Emphasis mine. There are no measures of the effectiveness of anything else in TSA either.
The fact that TSA does not need to prove it is effective (or cost-effective) at any level or for anything should tell everyone what they need to know about this theatrical power grab.
Originally Posted by
bpshell
Via the Washington
Post Federal Eye Blog. This may partly explain why TSA procedures vary so much from airport to airport.
U.S. Rep. Bennie G. Thompson released a DHS Inspector General's report on TSA's training program for screeners. The chart on page 27 is worth the price of admission: new hires get 80 hours of coursework and 60+ hours of on-the-job training. (Or about half the length of my long-ago Air Force basic training.) The report is here:
http://www.dhs.gov/xoig/assets/mgmtr...1-05_Oct10.pdf
What the IG found was, no surprise, disorganization. Some quick points:
- TSA established a training division in 2006, but it "did not assume leadership until 2009"

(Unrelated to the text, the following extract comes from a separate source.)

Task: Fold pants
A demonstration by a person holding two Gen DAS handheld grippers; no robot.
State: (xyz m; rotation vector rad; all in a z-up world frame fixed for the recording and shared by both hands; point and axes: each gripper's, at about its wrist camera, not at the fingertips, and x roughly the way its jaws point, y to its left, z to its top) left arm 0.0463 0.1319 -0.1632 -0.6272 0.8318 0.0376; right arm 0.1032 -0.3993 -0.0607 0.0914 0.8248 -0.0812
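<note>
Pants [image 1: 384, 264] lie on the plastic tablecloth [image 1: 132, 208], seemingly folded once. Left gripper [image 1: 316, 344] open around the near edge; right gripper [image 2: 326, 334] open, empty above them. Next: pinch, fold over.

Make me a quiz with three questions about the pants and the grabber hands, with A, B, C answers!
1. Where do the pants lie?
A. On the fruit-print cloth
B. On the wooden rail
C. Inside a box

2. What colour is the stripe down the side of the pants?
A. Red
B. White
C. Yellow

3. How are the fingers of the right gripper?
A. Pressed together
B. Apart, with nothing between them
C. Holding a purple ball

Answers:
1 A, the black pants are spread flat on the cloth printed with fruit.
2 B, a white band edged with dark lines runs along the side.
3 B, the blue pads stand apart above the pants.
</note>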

- There is no written procedure for updating training courses
- There are no measures of training program effectiveness
- During OJT, a new screener is most likely to have only one person monitoring him or her
- Employees often don't train on the equipment they will be using
- Some training computers are far from checkpoints, while others are located inside checkpoint areas, where trainees are surrounded by distractions
- Employees are not given adequate time to finish computer-based lessons, so they rush through them
No wonder that when encountering a TSO, YMMV.